Within a few weeks the orchid blossoms had fallen away, and within a year or two, my husband and I had fallen away from each other, too, which is the gentlest possible description of our painful dissolution.
Even though what had been a stunning showpiece had become just a squat cluster of withered leaves against a dark pot, I tended to it as best I could. I made a trip to a nursery, bought new bark and a new pot, transplanted the shallowly covered roots, and watered around the base. But as my pothos and peace lily — plants that can withstand neglect and whose leaves will regain their strong stance within minutes after being watered, even if their heads have been hung low — continued to thrive, my orchid receded into itself and continued to languish.
When I moved out of the house my husband and I had shared, the orchid found a home on the kitchen windowsill in my new apartment, where it continued to receive regular attention, or at least as much attention as I could muster, when I could lift my gaze and connect with anything outside of the hemorrhaging pain of divorce. By the time my life showed glimmers of hope, the orchid was down to three dehydrated, shrunken, thinning leaves, a stump of a pale yellow tendril of stem, and brown, desiccated roots.
With a mixture of determination and regret, I drove the orchid to the nursery one afternoon to see if they could talk me through reviving the once regal plant. A woman brusquely grabbed the pot and pulled the orchid free of the bark with no effort at all. She flopped the leaves back and forth, then scalded me with her glare.
“This is dead,” she said. “Buy a new one, because there’s nothing you can do for this one. There’s a compost pile at the end of the greenhouse. You can toss it there on your way out.”
My inability to nurture the plant, a gift from someone who had once cherished me, someone I had once cherished, made me ashamed. The thought of tossing the plant aside brought on fresh grief.
“Isn’t there anything I can do to bring it back to life?” I asked.
The woman rolled her eyes. But then, after looking at me closely, she showed the hint of a smile as she gently placed the pot and uprooted orchid back in my hands. “I suppose if you want to try replanting it, and attending to it really carefully, and giving it a little water — just an ice cube’s worth, no more — every three days, and rotating it in the sun, then you just might revive it. I doubt it, but you can try.”
Over the next few months, I did all the things she told me to, paying closer attention to the orchid. The leaves slowly started to become heartier, the tendril turned pale green and grew longer, and then one day, from the middle of the cluster of leaves, a tiny sliver of new growth appeared. Day by day the baby leaf grew larger, until there were four full leaves — not the grand leaf canopies it had shown off its first days out of the florists’ care, but undeniably alive once more.
*****
When I arrived in New York a month ago, I propped the orchid in the living room window and then got busy and distracted trying to navigate a cramped apartment, an overwhelming workload, and the challenges of uprooting a relationship in its early growth and transplanting our coupling to a difficult climate. So it was that a few weeks went by before I noticed that the oldest, scrappiest orchid leaf had become sunburned, losing its dark green and becoming a mottled brown and yellow.
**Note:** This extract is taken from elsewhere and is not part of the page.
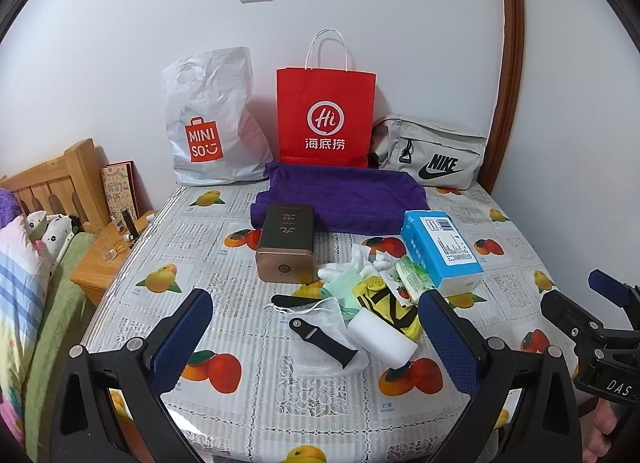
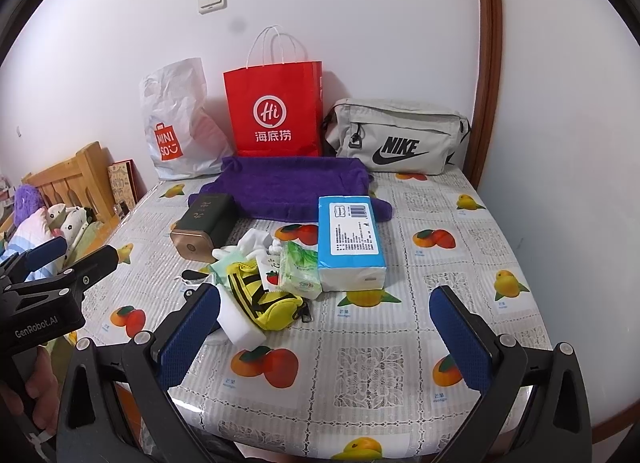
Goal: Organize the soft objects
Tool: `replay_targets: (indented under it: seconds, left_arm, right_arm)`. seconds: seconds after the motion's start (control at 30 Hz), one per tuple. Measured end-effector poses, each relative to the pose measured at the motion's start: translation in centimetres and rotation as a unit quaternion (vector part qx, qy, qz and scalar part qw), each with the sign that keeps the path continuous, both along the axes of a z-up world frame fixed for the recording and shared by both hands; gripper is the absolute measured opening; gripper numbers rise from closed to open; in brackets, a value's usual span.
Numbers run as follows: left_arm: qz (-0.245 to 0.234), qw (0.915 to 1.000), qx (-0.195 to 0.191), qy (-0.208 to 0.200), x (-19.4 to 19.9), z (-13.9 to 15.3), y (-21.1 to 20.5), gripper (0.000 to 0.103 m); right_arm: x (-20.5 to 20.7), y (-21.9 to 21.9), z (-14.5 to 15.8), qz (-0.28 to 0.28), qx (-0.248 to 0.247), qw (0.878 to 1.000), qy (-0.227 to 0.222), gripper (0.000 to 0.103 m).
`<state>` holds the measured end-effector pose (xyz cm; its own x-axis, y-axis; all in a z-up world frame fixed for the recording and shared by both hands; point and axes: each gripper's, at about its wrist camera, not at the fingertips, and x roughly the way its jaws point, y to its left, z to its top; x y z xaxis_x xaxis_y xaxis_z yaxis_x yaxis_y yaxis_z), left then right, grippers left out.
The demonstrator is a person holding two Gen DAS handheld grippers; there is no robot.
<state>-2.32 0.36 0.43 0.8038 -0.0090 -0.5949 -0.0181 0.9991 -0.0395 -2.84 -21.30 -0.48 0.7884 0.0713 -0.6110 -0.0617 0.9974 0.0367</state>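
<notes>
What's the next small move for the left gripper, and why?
Probably ease the left gripper forward and down onto the white sponge block. Both grippers are open and empty, and the block is the soft item lying nearest, right between the left fingers, at the front of the pile.

Both wrist cameras look from the near edge of the bench (image 1: 248, 395) towards the red paper bag (image 1: 326, 117) at the far wall. The left view faces it straight on; the right view sits further right. Both share the bag and the clutter before it.
</notes>
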Motion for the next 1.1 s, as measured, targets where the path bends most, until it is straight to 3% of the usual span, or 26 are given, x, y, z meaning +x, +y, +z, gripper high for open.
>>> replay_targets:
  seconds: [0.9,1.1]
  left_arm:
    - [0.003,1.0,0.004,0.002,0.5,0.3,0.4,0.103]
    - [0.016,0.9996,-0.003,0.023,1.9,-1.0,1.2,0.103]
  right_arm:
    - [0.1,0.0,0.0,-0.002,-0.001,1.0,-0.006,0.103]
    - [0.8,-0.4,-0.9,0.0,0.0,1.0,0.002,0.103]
The old shame of having been neglectful and inhospitable washed over me on a day when I already felt neglectful and inhospitable to the one I most wanted to nurture. I thought about pinching off the leaf, throwing it in the compost pile, giving up. It occurred to me that maybe this just isn’t meant to be. Getting something to flower isn’t yet a possibility, I thought; I’m not even able to keep things green and growing. Orchids are supposed to be dramatic, and mysterious, and beautiful. No one keeps a pot of pitiful orchid leaves around. What’s the point of that? Tomorrow, I thought, I’ll cut it off.
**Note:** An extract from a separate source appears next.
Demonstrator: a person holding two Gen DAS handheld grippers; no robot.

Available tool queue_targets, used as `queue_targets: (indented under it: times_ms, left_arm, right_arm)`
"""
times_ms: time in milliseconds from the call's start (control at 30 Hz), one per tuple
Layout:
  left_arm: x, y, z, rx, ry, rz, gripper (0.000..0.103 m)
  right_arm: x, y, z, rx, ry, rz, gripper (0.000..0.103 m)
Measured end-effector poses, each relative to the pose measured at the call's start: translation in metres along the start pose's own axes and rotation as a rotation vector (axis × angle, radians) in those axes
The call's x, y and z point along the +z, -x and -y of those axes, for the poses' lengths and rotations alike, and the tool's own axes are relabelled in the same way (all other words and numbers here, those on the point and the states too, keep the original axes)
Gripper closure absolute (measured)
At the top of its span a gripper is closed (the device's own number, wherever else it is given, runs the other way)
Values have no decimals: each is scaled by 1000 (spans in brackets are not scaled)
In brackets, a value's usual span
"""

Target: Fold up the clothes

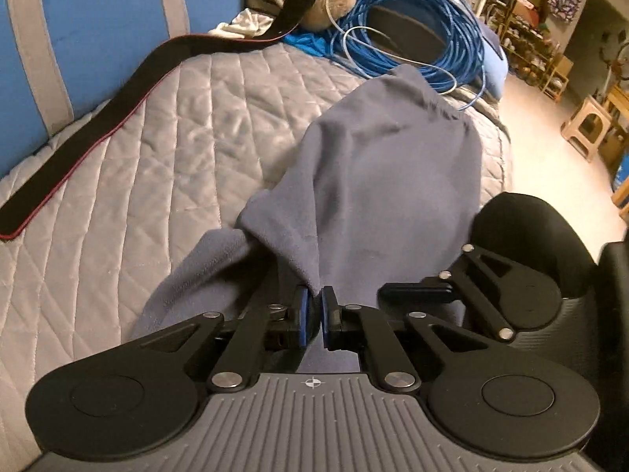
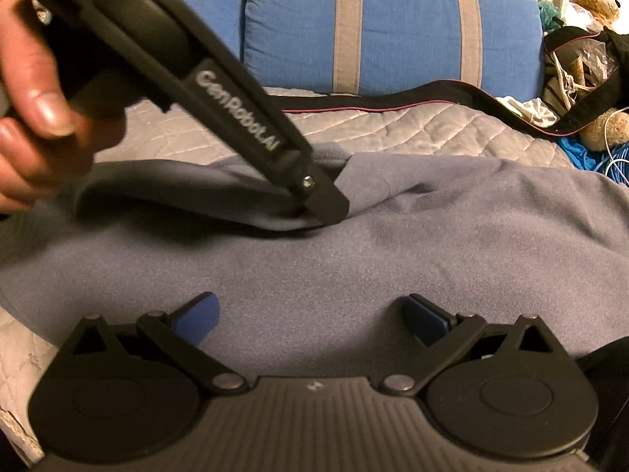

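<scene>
A grey-blue fleece (image 2: 393, 244) lies spread on a quilted bed (image 1: 157, 137), in front of a blue cushion (image 2: 393, 23). The left gripper (image 1: 314, 306) is pressed together, pinching a fold of the fleece and lifting it off the rest. The right gripper (image 2: 310, 316) hovers just over the fleece, its blue pads (image 2: 204, 314) spread wide with nothing between them. A black strap (image 1: 78, 137) lies along the bed's far edge.
</scene>
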State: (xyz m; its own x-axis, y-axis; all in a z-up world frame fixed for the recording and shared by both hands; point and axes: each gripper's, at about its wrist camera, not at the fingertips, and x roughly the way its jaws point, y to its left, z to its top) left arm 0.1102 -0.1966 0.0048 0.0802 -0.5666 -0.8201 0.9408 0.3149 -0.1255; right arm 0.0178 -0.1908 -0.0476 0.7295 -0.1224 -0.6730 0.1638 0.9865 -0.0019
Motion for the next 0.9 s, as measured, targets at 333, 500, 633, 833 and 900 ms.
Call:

Yesterday was a very hard day. It was oppressively hot, my work was constantly interrupted, the boxes that remain unpacked caused me deeper anxiety, frustration, embarrassment. The air was thick with misunderstanding, unmet expectations, sadness. So, in the late afternoon, on a walk, when one of my closest friends called, I burst into tears as soon as she asked, “How are you?”
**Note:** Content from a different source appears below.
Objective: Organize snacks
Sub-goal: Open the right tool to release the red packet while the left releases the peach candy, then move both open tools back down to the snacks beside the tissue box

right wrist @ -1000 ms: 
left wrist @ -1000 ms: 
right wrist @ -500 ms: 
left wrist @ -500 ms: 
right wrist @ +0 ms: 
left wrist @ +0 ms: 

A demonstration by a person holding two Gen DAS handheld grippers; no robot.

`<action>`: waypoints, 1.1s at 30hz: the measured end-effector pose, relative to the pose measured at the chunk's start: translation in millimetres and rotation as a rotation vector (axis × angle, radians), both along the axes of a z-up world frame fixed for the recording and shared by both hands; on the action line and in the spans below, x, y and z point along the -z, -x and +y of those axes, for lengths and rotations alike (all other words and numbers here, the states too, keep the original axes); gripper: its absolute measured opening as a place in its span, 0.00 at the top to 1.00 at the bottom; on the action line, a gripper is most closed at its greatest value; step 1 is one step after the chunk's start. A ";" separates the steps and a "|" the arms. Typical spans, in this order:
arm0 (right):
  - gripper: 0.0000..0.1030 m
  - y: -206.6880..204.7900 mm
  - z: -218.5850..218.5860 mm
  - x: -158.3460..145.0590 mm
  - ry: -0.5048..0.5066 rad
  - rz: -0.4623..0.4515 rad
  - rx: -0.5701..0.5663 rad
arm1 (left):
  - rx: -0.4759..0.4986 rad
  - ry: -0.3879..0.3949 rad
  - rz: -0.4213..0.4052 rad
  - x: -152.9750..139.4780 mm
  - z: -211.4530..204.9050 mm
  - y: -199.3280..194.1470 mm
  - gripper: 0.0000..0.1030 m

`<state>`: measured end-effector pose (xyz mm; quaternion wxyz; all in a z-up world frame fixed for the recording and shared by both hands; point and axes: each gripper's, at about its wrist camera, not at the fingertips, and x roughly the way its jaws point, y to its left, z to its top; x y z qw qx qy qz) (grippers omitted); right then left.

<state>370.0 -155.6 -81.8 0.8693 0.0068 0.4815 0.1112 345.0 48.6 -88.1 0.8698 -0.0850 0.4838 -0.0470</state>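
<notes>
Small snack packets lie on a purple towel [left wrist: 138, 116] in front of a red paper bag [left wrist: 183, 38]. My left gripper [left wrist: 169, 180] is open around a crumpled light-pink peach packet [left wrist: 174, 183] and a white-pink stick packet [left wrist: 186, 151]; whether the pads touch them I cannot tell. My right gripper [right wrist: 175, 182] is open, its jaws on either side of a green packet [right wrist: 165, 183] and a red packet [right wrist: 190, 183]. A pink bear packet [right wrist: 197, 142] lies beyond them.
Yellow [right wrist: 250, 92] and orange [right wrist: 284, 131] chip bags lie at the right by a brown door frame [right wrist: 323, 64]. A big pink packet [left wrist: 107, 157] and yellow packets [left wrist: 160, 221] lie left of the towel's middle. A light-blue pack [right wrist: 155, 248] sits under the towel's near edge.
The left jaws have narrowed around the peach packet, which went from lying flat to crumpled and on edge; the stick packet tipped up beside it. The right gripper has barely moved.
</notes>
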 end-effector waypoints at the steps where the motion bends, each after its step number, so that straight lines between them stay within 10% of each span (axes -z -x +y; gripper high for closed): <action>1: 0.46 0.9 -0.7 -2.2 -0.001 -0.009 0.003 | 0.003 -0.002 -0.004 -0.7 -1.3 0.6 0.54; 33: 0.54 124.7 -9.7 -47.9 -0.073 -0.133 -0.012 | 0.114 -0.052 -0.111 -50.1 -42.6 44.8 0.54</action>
For twenty-five minutes I leaned into the wrought iron fence surrounding the playground a block away from my apartment and sobbed, while parents and toddlers played on the swings and cavorted through the fountains. “What is wrong with me?” I cried. “I feel like I can’t do anything right. I feel like things are never going to be okay. I feel like I’m so damaged and so horrible and I’m trying so hard to make my life work, but I feel like I can’t keep going. I feel like I hurt everything I touch, and I let down everyone I love. I don’t have any more energy. Even if I knew how to make everything I want happen and fix everything that’s messed up, I don’t have the energy to do it.”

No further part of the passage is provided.